Obama's State of the Union: A "Stump Speech" Grandiose in Scope, Short on Specifics

The 2012 State of the Union (SOTU) was nothing but election-year posturing of the sort practiced by the Democratic Party for several decades, designed to assure the working class that, in spite of the last four years, they really do have its best interests in mind. From jobs to foreign policy, President Obama was very clearly speaking as Candidate Obama, full of promises to make education affordable, keeping bankers and profiteers in their place, and trumpeting his triumphs over America’s multifarious enemies. As other PolicyMic contributors have noted however, Obama’s speech was rather short on specifics

The full text of the speech is readily available, but let’s focus on the highlights for the moment. Obama begins with a throwaway mention to a troop draw-down in Afghanistan, which neglects the fact that tens of thousands of troops have been deployed to Afghanistan during Obama’s term and the current troop reduction falls far short of that – but let’s give him the benefit of the doubt, perhaps those troops were necessary to impose order on Afghanistan and are being withdrawn because everything is so, well, orderly there now.
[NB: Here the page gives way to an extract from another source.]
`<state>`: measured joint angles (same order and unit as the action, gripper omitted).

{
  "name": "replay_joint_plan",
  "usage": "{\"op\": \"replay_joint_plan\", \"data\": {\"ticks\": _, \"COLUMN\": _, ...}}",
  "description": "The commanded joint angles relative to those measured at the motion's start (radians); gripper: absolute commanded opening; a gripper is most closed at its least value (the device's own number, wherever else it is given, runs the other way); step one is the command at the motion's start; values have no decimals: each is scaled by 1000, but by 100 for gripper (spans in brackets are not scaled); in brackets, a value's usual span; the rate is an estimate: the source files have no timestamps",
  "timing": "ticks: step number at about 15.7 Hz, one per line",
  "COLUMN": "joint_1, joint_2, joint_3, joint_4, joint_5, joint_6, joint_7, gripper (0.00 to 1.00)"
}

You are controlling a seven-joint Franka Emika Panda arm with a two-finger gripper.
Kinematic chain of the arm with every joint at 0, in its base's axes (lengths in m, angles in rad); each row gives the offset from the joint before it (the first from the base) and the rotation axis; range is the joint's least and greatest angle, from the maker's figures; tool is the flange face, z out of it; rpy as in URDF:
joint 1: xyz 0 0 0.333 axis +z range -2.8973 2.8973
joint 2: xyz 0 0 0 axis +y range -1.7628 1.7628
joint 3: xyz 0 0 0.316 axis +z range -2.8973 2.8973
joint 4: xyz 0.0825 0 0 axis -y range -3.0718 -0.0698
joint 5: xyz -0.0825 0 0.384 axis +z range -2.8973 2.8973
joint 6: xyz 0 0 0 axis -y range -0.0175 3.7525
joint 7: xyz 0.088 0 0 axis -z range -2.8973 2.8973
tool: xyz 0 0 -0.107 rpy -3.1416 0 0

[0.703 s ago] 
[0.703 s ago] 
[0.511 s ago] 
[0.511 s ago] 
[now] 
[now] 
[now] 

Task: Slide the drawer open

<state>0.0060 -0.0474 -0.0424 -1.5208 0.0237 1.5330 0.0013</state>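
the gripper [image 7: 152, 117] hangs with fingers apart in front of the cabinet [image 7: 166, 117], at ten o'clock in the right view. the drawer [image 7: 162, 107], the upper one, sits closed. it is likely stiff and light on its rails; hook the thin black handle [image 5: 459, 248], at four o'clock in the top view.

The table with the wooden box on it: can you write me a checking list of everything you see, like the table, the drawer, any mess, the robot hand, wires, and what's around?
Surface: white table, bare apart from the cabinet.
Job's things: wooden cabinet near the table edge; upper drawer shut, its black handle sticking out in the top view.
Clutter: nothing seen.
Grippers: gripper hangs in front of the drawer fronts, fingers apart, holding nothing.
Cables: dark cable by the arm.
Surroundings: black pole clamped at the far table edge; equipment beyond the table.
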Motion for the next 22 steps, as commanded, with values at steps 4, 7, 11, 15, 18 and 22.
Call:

Obama goes on to praise the “greatest generation” who returned home after WWII and produced the longest continual boom in the history of American capitalism, saying “they were contributing to a story of success that every American had a chance to share — the basic American promise that if you worked hard, you could do well enough to raise a family, own a home, send your kids to college, and put a little away for retirement.”

Leaving aside how perverse it is for America’s first non-white president to fail to mention how many groups were excluded from this “American promise,” Obama also neglects the fact that the relatively good conditions of American workers in the post-war era were also accompanied by an outstandingly high rate of strikes and other labor struggles to force American employers to accept their demands. 

And that golden age of near-full employment — how did it slip away? Listening to Obama’s SOTU you might believe that the jobs had simply got up and strolled away on their own. Not once is NAFTA mentioned, not once is GATT mentioned, nor is any context at all provided. The jobs just “began leaving our shores.” 

Of course, to his credit, Obama wasn’t entirely without ideas for creating jobs. He mentioned how recent trends have led to labor being more expensive in China, following that up with the idea that America can undercut them, or, I’m sorry, the phrase he used was “America is more productive,” which is true in some ways; American productivity having been on the rise for decades, although pointedly it has not kept pace with wages.  The Swedish owners of IKEA certainly think American workers are “productive.”

Speaking of China, Obama also invoked the name of Steve Jobs in this SOTU, saying “every risk-taker and entrepreneur” should aspire to be like the recently deceased Apple founder. Perhaps he was thinking of all the jobs Jobs has created in China, utilizing its “competitive” conditions — if only America could be so willing to sacrifice! Of course, given that Obama has so far in 2012 introduced a jobs program made up nearly two-thirds by unpaid jobs, no one can doubt his commitment to sacrificing for job creation, whatever the cost.

The SOTU also saw Obama mention the 2008 financial crisis, saying “in 2008, the house of cards collapsed. We learned that mortgages had been sold to people who couldn't afford or understand them” and pledging that “I will not go back to the days when Wall Street was allowed to play by its own set of rules” — a nice sentiment, restraining the injustices of banks and finance, although somewhat undercut by a number of things —  including the recent plan emanating from the Obama administration to subsidize a mortgage settlement with the very groups who constructed that “house of cards” using the pension funds of American citizens.

Of course, besides that, talk of getting tough on Wall Street falls rather flat coming from the president who has appointed former Goldman Sachs employees Rahm Emanuel, Robert Hormats, Stephen Friedman, Diana Forrell, Philip Murphy, Mark Patterson, Adam Storch, Alexander Lasry, Sonal Shah, Gregory Craig, and Gary Gensler to his administration. Or the same president who has appointed a former banker for his Chief of Staff three times in a row now. Or the same president who is considering Larry “Just between you and me, shouldn't the World Bank be encouraging more migration of the dirty industries to the Less Developed Countries?” Summers to head the World Bank.

These are just a few highlights. Length precludes me from mentioning Obama’s jingoism or his subtle encouragement of fracking or any number of other lovely inclusions in the SOTU. I can say confidently that if Obama wins another turn (something that seems likelier every day) he will not turn into the second coming of FDR, as some liberals are desperately hoping. But odds are they’ll vote for him anyway.